**What you are asked to do:** Copy each line below that has "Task".

BEGIN Data records

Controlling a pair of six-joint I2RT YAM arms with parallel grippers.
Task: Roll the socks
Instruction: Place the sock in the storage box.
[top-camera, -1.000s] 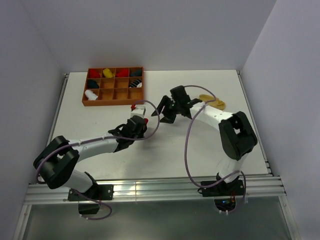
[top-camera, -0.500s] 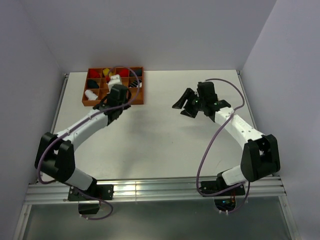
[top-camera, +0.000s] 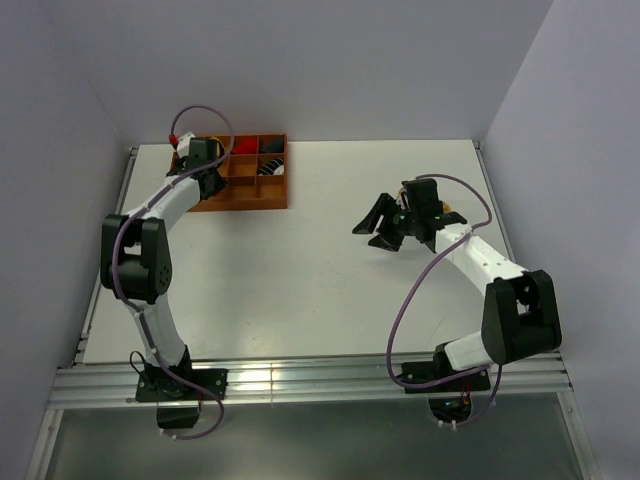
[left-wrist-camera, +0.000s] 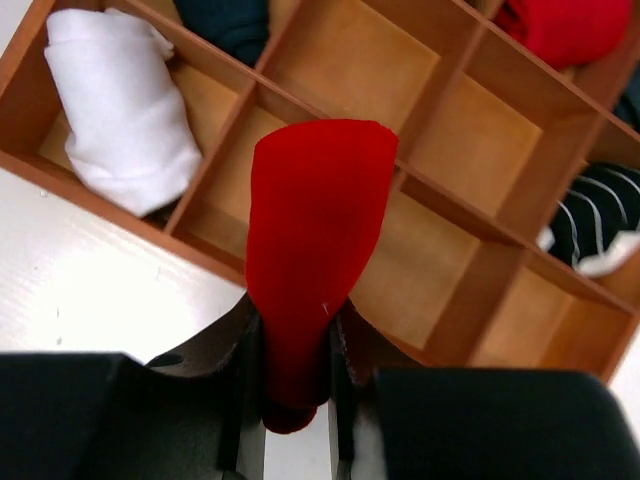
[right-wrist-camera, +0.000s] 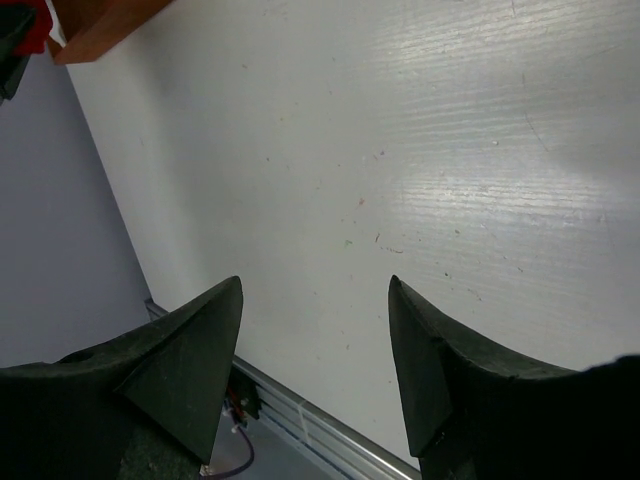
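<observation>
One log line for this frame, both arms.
left gripper: shut on red sock, over tray | right gripper: open, empty, over table

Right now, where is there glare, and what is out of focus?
Top external: a bright reflection on the metal rail at the near edge. Left wrist: table washed out white; red sock sharp, the jaws holding it blurred. Right wrist: a sheen across the table; the open jaws dark and soft.

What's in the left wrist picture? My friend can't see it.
The left gripper holds a red sock above a wooden tray of compartments. A white sock fills one compartment on the left, a striped sock one on the right.
</observation>
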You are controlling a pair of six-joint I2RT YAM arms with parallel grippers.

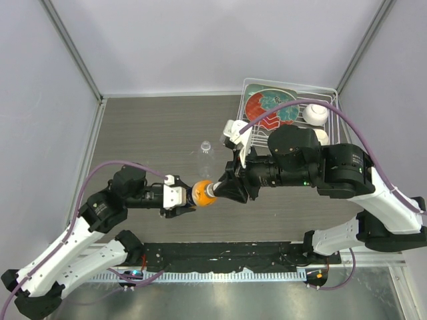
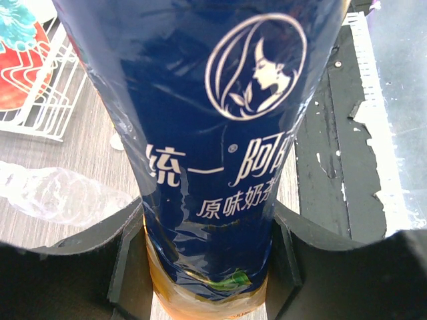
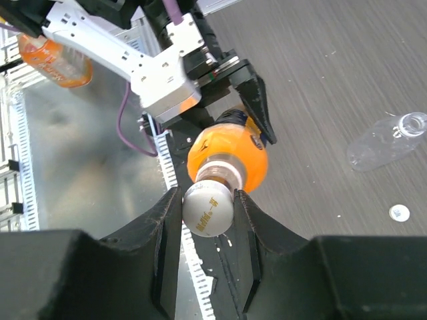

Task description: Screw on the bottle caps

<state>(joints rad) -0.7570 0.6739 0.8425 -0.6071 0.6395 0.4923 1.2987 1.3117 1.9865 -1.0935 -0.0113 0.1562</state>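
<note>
My left gripper (image 1: 185, 198) is shut on the orange bottle (image 1: 202, 194) and holds it sideways above the table; in the left wrist view its dark blue label (image 2: 213, 133) fills the frame between my fingers. My right gripper (image 3: 208, 212) is shut on the cream cap (image 3: 208, 209), which sits on the orange bottle's (image 3: 230, 153) neck. The clear bottle (image 1: 206, 150) lies capless on the table behind; it also shows in the right wrist view (image 3: 387, 140) and the left wrist view (image 2: 57, 195). The white cap (image 3: 399, 213) lies flat on the table near it.
A white wire rack (image 1: 327, 93) at the back right holds a red-and-teal plate (image 1: 267, 107) and a white ball (image 1: 315, 114). A black strip (image 1: 233, 253) runs along the near table edge. Grey walls close in the sides.
</note>
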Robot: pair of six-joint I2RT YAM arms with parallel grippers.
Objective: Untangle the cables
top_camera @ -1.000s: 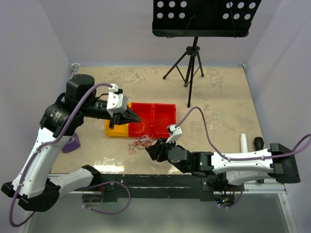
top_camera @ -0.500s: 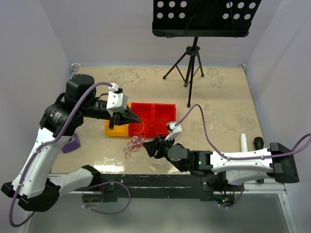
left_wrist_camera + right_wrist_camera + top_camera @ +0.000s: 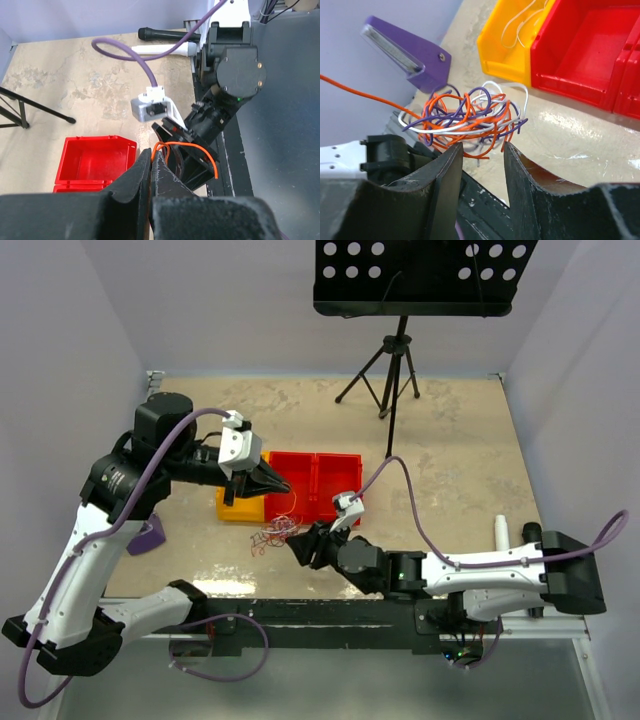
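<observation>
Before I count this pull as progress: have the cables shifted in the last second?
Yes. The cables have slid left: they lay in front of the red bin's left half, and now sit at its seam with the yellow bin.

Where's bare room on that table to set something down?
Free: between the red bins and the tripod, and from the bins rightward to the white tube. Crowded: around the cable tangle, near the left tool and right tool.

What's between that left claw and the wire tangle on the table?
One thin orange wire, pinched in the left claw, leads off the tangle; the right wrist view shows it best.
</observation>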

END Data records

**Result of the exercise:**
Task: Roll the socks
Task description: Screw on the bottle caps

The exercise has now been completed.